Posted by Reineke Reitsma on August 2, 2013
with Anjali Lai
Summer 2013 may be bringing about a renewed enthusiasm for surfing — and not only on the beach: Many consumers are turning to online video services to skim the waves of new content.
In Q3 2012, Forrester’s Technographics Data Insight showed that around one in ten US online adults had canceled their TV service in order to stream content exclusively from the Internet; those who did not cancel their programming cited their desire to channel surf as the primary reason for maintaining TV service. However, as online video evolves, consumers are finding that the Internet enables an equivalent channel-surfing experience. Participants in our ConsumerVoices online community say they look to Netflix to discover new entertainment content rather than to simply stream a specific show:
“Every time I use Netflix, it is to discover what is on. I never go on there at certain times looking for specific shows. I like having all their movies and shows available to me when I want it.”
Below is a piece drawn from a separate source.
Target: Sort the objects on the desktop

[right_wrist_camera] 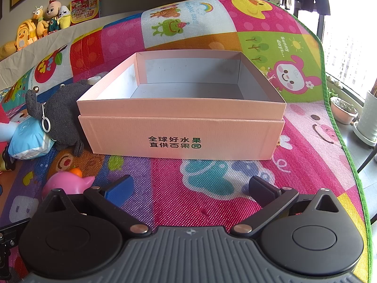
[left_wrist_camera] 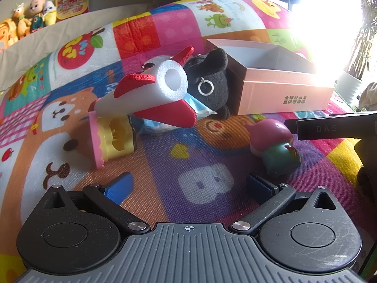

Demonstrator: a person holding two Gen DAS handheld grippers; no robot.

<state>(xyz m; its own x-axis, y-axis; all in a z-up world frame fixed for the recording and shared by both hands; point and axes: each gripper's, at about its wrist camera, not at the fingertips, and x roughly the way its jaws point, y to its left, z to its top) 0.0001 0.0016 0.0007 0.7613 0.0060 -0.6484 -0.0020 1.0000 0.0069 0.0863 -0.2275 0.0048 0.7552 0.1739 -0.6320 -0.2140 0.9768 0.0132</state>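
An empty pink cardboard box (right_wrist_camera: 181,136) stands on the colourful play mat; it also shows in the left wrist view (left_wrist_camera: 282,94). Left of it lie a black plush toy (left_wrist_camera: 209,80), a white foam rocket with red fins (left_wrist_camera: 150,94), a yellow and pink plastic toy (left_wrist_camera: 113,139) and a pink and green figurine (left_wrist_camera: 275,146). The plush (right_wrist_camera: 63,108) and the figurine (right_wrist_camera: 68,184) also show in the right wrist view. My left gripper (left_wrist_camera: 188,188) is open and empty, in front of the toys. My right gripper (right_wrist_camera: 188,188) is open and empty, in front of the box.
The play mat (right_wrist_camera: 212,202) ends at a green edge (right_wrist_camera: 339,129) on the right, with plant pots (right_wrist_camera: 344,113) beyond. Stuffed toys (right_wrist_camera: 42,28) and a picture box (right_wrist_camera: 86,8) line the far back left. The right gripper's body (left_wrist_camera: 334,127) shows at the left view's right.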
“Channel surfing” on websites like Netflix allows consumers to access an enormous amount of media content, including that which is exclusive to the Internet (and that is already making history). Amazon.com’s recent decision to begin producing original content worldwide reflects the industry’s desire to reach a growing online audience. Forrester’s Consumer Technographics® data shows the increase in online TV viewership over time:
With online media providers continuing to host consumers’ entertainment behaviors, the increasing potential of online video engagement is clear to marketers and investors alike. As early as 2011, my colleague James L. McQuivey recognized the disruptive power of sites like Netflix; today, marketers are still striving to embrace the digitally disrupted consumer experience. In his recent report, my colleague Jim Nail advises that when it comes to TV: “recent declines in live-viewing ratings have convinced the industry that it’s time to address new behaviors . . . Initial moves to shore up the existing mass-audience model will only temporarily hold back larger changes.” The recent merger of Publicis and Omnicom suggests that these larger changes are no longer out of sight but are just on the horizon. To navigate the seas of constant change, marketers need to take the old saying to heart: “You can’t stop the waves, but you can learn to surf.”